Pratika Dayal

The James Webb Space Telescope (JWST) has revealed a puzzling population of massive black holes in the first billion years, many of which are over-massive compared to their hosts (obese black holes), and reside in metal-poor hosts, posing a challenge for theoretical models at these early epochs. In this work, we compare the observational properties of astrophysically-seeded black holes using the DELPHI semi-analytic model and cosmologically-seeded primordial black holes (PBHs) using the PHANES analytic model. We explore the growth of light ($\sim 100 M_\odot$) and heavy ($\sim 10^{3-5}M_\odot$) seeds through mergers and accretion (both Eddington-limited and at super-Eddington rates) in the astrophysical scenario; PBHs (seeded between $10^{0.5-6}M_\odot$) only grow through accretion at sub-Eddington rates. Comparing to observables at $z \sim 5-10$, the only model that can be ruled out is the one where we allow Eddington-limited accretion onto light seeds.
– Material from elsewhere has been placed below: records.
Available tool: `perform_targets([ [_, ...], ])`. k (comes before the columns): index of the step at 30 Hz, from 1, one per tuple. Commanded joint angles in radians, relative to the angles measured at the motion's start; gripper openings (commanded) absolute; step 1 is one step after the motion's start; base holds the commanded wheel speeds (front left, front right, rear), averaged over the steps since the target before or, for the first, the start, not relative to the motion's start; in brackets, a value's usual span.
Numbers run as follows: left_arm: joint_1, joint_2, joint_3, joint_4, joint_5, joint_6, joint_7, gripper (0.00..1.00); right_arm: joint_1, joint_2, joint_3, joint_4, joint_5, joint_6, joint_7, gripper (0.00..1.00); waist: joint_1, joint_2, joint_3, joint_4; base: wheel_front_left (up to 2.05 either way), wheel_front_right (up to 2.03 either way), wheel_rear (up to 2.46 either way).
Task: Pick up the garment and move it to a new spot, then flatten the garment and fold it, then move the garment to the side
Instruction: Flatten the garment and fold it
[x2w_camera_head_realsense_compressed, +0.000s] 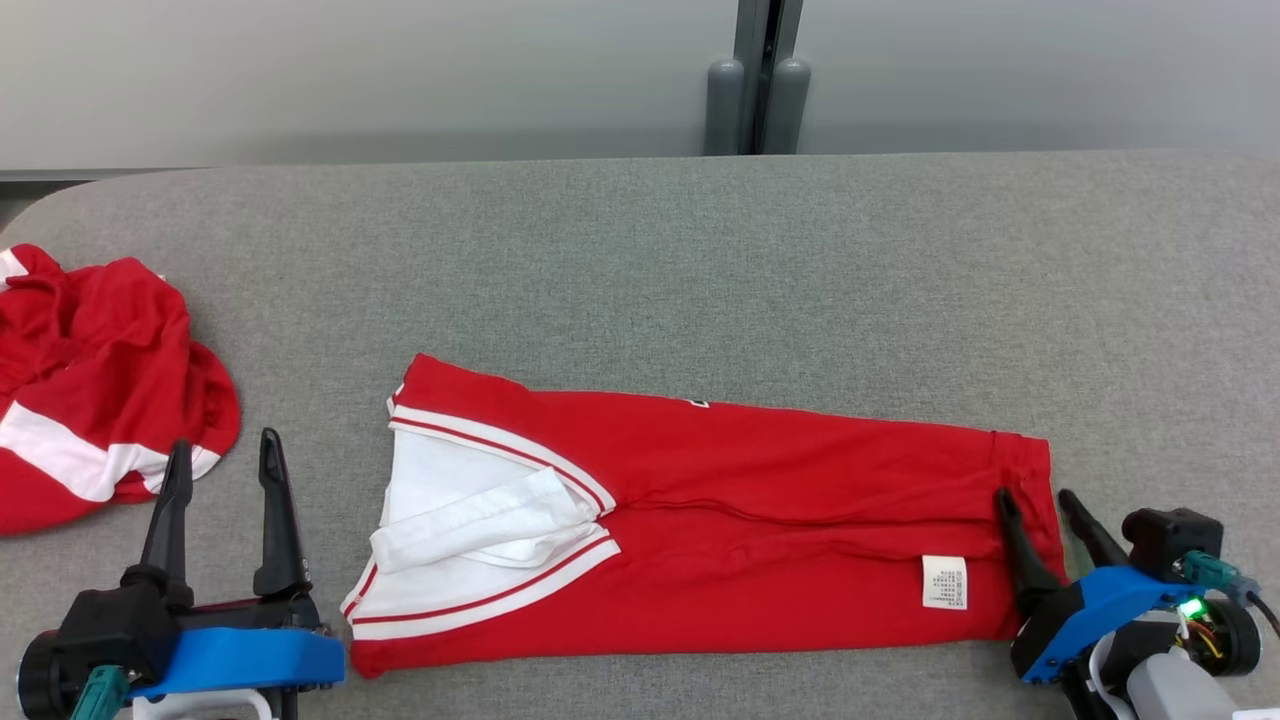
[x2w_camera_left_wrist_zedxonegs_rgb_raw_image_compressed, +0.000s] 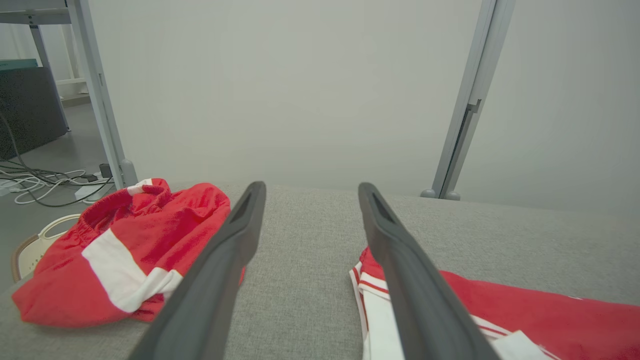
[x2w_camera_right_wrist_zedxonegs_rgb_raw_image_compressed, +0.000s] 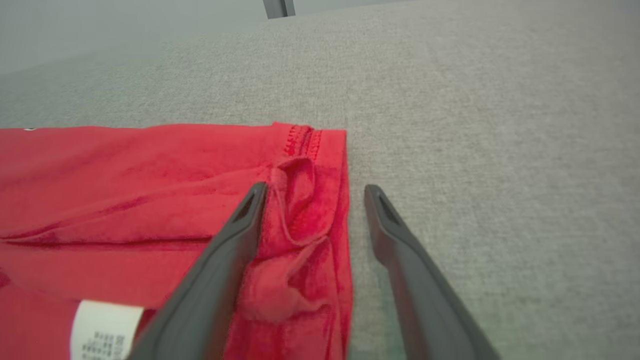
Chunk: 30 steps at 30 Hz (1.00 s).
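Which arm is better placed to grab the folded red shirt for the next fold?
Right, probably. The right gripper stands open astride the hem end of the shirt, one finger over the cloth. The left gripper is open over bare table, apart from the shirt.

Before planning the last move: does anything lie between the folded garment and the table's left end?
Yes. A crumpled red garment lies at the left end of the table, and the open left gripper stands between it and the folded garment.
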Motion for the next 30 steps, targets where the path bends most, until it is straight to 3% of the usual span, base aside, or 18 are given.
perform_targets([
  [1,0.004,-0.003,0.01,-0.002,0.003,-0.004,-0.004,1.0,-0.011,0.004,0.002,0.005,-0.002,0.0,0.003,1.0,-0.0001,-0.0001,0.0,0.0,0.0,0.0,0.0],
  [8,0.009,-0.042,0.088,0.016,0.06,-0.028,-0.004,1.0,-0.003,0.031,0.034,0.055,0.013,0.0,0.036,1.0,-0.0001,-0.0001,0.0,-0.002,0.0,0.0,0.0],
  [9,0.009,-0.047,0.093,0.018,0.066,-0.032,-0.004,1.0,-0.002,0.032,0.04,0.06,0.016,0.0,0.04,0.74,-0.0001,-0.0001,-0.001,-0.002,0.0,0.0,0.0],
  [10,0.009,-0.051,0.1,0.021,0.073,-0.036,-0.004,1.0,-0.002,0.035,0.047,0.062,0.018,0.0,0.042,0.31,-0.0001,-0.0001,-0.001,-0.002,0.0,0.0,0.0],
  [11,0.009,-0.055,0.107,0.025,0.079,-0.037,-0.004,1.0,-0.004,0.039,0.053,0.06,0.024,0.0,0.037,0.04,-0.0001,-0.0001,-0.002,-0.001,0.0,0.0,0.0],
  [12,0.009,-0.057,0.113,0.029,0.084,-0.039,-0.004,1.0,-0.006,0.037,0.055,0.055,0.027,0.0,0.028,0.0,-0.0001,-0.0001,-0.003,-0.002,0.0,0.0,0.0],
  [21,0.014,-0.073,0.144,0.044,0.129,-0.048,-0.004,1.0,-0.041,-0.031,0.023,0.049,0.056,-0.001,-0.004,0.0,-0.0001,-0.0001,-0.012,-0.009,0.0,0.0,0.0],
  [30,0.009,-0.079,0.158,0.058,0.144,-0.06,-0.004,1.0,-0.068,-0.161,-0.079,0.098,0.066,0.0,0.0,0.0,-0.0001,-0.0001,-0.021,-0.014,0.0,0.0,0.0],
])
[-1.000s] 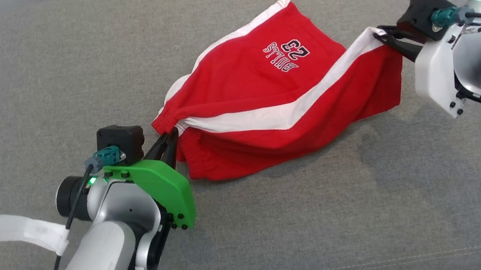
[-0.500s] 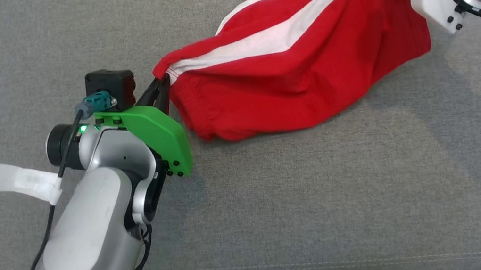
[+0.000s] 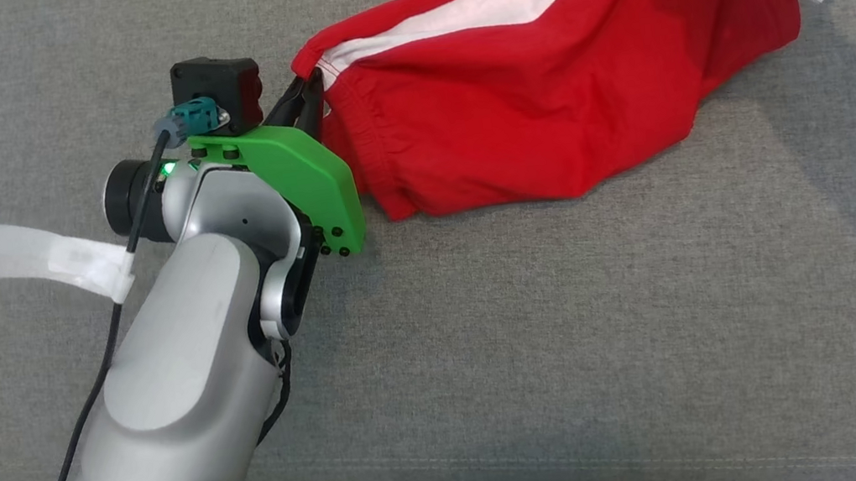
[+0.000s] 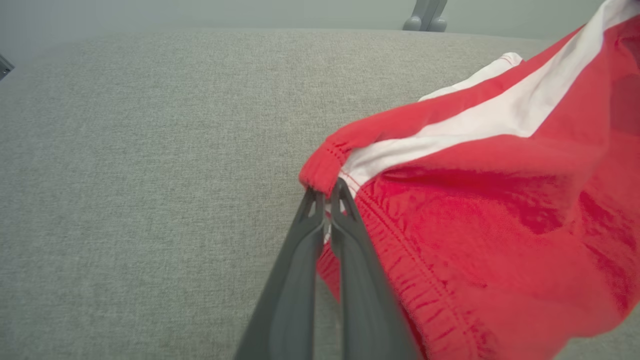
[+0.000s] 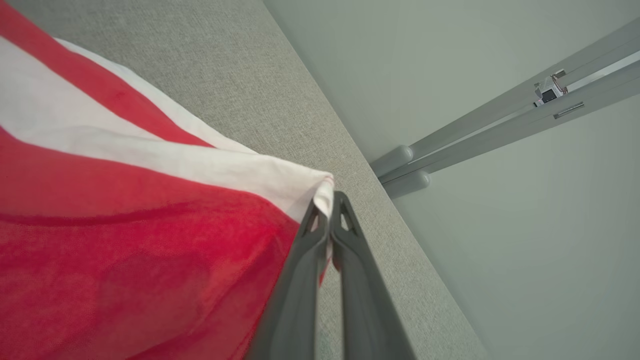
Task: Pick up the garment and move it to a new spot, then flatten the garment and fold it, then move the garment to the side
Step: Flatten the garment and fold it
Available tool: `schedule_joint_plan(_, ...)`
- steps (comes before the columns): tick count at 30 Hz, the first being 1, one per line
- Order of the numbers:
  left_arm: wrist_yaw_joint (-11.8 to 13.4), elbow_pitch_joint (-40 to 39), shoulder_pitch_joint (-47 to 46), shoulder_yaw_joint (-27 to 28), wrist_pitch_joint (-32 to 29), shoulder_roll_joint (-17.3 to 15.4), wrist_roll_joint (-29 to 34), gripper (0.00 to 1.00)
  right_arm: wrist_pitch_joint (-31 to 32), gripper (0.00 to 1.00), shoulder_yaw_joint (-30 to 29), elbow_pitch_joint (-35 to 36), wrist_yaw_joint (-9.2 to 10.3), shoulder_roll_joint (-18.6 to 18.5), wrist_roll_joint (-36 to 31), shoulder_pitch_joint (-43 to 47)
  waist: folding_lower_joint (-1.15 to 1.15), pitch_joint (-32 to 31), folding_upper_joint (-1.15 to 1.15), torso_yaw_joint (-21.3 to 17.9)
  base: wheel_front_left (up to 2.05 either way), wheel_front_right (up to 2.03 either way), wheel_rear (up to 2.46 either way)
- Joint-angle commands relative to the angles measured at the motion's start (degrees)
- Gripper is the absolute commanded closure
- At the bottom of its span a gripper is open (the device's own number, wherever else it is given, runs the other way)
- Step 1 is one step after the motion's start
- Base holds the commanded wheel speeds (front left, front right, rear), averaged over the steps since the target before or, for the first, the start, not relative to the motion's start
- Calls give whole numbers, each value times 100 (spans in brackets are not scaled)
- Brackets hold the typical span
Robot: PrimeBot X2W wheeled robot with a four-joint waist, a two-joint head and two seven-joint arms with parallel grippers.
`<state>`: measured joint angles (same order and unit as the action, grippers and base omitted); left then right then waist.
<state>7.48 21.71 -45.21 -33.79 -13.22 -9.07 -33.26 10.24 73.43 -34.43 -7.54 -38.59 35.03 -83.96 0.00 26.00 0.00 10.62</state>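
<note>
Holds red garment [image 3: 541, 88] slung over grey cushion [image 3: 578, 337], far right. Pinches left gripper [image 4: 327, 187] on waistband corner, right gripper [image 5: 327, 200] on striped hem corner. Judged light, limp, sturdy; corners suit gripping.

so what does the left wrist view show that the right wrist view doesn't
Left wrist view: the left pincer shut on the gathered waistband corner of the garment, with a wide stretch of grey fabric surface beyond.
Right wrist view: the right pincer shut on a white-striped corner near the surface's edge, with grey rails beyond.
Both: the red garment with its white stripe, pinched by a shut pincer over the grey surface.
</note>
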Motion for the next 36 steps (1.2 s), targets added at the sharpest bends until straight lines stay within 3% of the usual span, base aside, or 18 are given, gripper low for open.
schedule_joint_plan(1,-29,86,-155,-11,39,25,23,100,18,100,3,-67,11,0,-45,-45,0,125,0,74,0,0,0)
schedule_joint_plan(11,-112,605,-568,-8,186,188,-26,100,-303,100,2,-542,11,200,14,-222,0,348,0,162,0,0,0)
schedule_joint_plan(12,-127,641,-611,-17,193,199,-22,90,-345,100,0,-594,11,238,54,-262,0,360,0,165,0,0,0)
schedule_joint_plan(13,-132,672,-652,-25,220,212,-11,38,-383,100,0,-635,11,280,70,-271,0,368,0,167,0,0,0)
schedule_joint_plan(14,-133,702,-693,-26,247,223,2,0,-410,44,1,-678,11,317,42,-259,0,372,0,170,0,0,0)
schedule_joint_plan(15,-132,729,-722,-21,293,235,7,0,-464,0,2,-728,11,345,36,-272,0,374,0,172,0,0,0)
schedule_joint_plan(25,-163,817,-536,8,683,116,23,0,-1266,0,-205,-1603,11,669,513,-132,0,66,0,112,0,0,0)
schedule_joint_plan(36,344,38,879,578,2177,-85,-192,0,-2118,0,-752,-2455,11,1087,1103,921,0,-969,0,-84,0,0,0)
The observed high values of the black hole mass-stellar mass relation ($0.3-1$) can be reproduced by both PBHs and heavy seeds accreting at super-Eddington rates. However, only the PBH and Eddington-limited heavy seeding models can simultaneously reproduce the observed black hole masses (${\rm M_{bh}}$), stellar masses ($M_*$), and extremely low host metallicities ($Z \leq 0.01 Z_\odot$) inferred at $z \sim 7-10$. Crucially, we find PBHs show decrease in the black hole mass-stellar mass ratio with increasing halo mass at all redshifts, contrary to any astrophysical black hole model. Selecting systems at $z \sim 7$ with ${\rm M_{bh}}/M_* > 0.1$ and bolometric luminosities $\sim 10^{44-46} {\rm erg~s^{-1}}$ that show a negative black hole to stellar mass ratio and reside in $10^{9-11}M_\odot$ halos offer a promising clustering-based discriminant of PBH seeding models.